◆ About this task
Set each line of the data down exactly, please.

─── Information provided

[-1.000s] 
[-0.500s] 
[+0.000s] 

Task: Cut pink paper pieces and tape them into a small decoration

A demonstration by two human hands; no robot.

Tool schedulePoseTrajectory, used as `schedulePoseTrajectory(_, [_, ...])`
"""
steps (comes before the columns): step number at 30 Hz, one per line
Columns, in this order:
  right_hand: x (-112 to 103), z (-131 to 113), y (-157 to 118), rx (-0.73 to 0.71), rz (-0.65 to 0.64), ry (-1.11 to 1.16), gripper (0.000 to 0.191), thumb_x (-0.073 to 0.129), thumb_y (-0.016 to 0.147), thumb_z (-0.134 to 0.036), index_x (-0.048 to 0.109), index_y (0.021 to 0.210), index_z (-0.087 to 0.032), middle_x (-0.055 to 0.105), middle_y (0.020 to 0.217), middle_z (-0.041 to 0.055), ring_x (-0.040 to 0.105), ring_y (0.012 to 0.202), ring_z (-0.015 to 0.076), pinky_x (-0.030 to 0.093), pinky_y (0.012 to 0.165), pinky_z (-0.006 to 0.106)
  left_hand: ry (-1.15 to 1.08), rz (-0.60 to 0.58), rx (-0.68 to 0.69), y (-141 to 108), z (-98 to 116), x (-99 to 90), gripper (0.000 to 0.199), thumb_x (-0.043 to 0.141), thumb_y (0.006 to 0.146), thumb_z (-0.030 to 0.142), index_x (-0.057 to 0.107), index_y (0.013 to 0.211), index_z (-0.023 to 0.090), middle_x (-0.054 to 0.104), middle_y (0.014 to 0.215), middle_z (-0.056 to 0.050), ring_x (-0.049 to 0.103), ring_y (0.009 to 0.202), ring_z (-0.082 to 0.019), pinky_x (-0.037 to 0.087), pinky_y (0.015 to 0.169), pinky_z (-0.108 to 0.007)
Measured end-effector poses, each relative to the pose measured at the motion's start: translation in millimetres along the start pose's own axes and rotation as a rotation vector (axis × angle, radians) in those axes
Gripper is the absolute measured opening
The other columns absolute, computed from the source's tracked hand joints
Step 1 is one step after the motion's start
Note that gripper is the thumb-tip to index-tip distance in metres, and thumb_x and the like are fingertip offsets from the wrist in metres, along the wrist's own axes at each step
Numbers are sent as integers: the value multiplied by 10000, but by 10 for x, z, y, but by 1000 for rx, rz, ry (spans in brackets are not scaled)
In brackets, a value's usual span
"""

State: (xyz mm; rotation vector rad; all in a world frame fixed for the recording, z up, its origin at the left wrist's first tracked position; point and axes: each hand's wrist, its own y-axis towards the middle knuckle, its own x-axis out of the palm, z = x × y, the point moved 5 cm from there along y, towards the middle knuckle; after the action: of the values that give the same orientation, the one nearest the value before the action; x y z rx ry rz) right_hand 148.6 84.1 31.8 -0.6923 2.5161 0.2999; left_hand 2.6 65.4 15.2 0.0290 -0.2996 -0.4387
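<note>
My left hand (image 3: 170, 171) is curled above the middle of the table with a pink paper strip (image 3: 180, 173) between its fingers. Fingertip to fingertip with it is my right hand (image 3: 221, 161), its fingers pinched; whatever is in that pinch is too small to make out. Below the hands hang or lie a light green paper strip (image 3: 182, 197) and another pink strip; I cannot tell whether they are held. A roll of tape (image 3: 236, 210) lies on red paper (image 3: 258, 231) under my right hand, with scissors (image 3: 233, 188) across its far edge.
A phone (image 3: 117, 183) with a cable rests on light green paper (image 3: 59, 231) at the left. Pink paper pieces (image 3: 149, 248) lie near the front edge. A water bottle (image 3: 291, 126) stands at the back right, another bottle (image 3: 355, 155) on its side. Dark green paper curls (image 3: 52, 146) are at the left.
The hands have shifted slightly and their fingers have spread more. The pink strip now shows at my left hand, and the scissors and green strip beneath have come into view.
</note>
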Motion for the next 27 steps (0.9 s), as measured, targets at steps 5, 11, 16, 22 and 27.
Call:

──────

◆ Result for this exercise
[-1.000s] 
[-0.500s] 
[+0.000s] 

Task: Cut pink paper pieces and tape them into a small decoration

A demonstration by two human hands; no robot.

Tool schedulePoseTrajectory, used as `schedulePoseTrajectory(_, [_, ...])`
"""
steps (comes before the columns): step number at 30 Hz, one per line
Columns, in this order:
  right_hand: x (-112 to 103), z (-131 to 113), y (-157 to 118), rx (-0.73 to 0.71), rz (-0.65 to 0.64), ry (-1.11 to 1.16), gripper (0.000 to 0.191), thumb_x (-0.073 to 0.129), thumb_y (-0.016 to 0.147), thumb_z (-0.134 to 0.036), index_x (-0.048 to 0.109), index_y (0.021 to 0.210), index_z (-0.087 to 0.032), middle_x (-0.055 to 0.105), middle_y (0.020 to 0.217), middle_z (-0.041 to 0.055), ring_x (-0.040 to 0.105), ring_y (0.012 to 0.202), ring_z (-0.015 to 0.076), pinky_x (-0.030 to 0.093), pinky_y (0.012 to 0.165), pinky_z (-0.006 to 0.106)
  left_hand: ry (-1.15 to 1.08), rz (-0.60 to 0.58), rx (-0.68 to 0.69), y (-141 to 108), z (-98 to 116), x (-99 to 90), gripper (0.000 to 0.199), thumb_x (-0.043 to 0.141), thumb_y (0.006 to 0.146), thumb_z (-0.030 to 0.142), index_x (-0.057 to 0.107), index_y (0.013 to 0.211), index_z (-0.023 to 0.090), middle_x (-0.054 to 0.104), middle_y (0.014 to 0.215), middle_z (-0.056 to 0.050), ring_x (-0.049 to 0.103), ring_y (0.009 to 0.202), ring_z (-0.082 to 0.019), pinky_x (-0.037 to 0.087), pinky_y (0.015 to 0.169), pinky_z (-0.108 to 0.007)
Measured end-effector poses, each relative to the pose measured at the motion's start: translation in millimetres along the start pose's own axes and rotation as a rotation vector (axis × angle, radians) in those axes
Gripper is the absolute measured opening
The other columns absolute, computed from the source's tracked hand joints
Step 1 is one step after the motion's start
Note that gripper is the thumb-tip to index-tip distance in metres, and thumb_x and the like are fingertip offsets from the wrist in metres, along the wrist's own axes at each step
Numbers are sent as integers: the value multiplied by 10000, but by 10 for x, z, y, but by 1000 for rx, rz, ry (spans in brackets are not scaled)
In brackets, a value's usual span
"""

State: (xyz mm; rotation vector rad; all in a world frame fixed for the recording, z up, its origin at the left wrist's first tracked position; point and axes: each hand's wrist, its own y-axis towards the middle knuckle, its own x-axis out of the palm, z = x × y, the point moved 5 cm from there along y, towards the middle knuckle; after the action: of the values that give the same orientation, the one nearest the value before the action; x y z rx ry rz) right_hand 148.6 84.1 31.8 -0.6923 2.5161 0.2999; left_hand 2.6 65.4 15.2 0.0290 -0.2996 -0.4387
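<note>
My left hand (image 3: 170, 171) is curled above the middle of the table with a pink paper strip (image 3: 180, 173) between its fingers. Fingertip to fingertip with it is my right hand (image 3: 221, 161), its fingers pinched; whatever is in that pinch is too small to make out. Below the hands hang or lie a light green paper strip (image 3: 182, 197) and another pink strip; I cannot tell whether they are held. A roll of tape (image 3: 236, 210) lies on red paper (image 3: 258, 231) under my right hand, with scissors (image 3: 233, 188) across its far edge.
A phone (image 3: 117, 183) with a cable rests on light green paper (image 3: 59, 231) at the left. Pink paper pieces (image 3: 149, 248) lie near the front edge. A water bottle (image 3: 291, 126) stands at the back right, another bottle (image 3: 355, 155) on its side. Dark green paper curls (image 3: 52, 146) are at the left.
The hands have shifted slightly and their fingers have spread more. The pink strip now shows at my left hand, and the scissors and green strip beneath have come into view.
</note>
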Motion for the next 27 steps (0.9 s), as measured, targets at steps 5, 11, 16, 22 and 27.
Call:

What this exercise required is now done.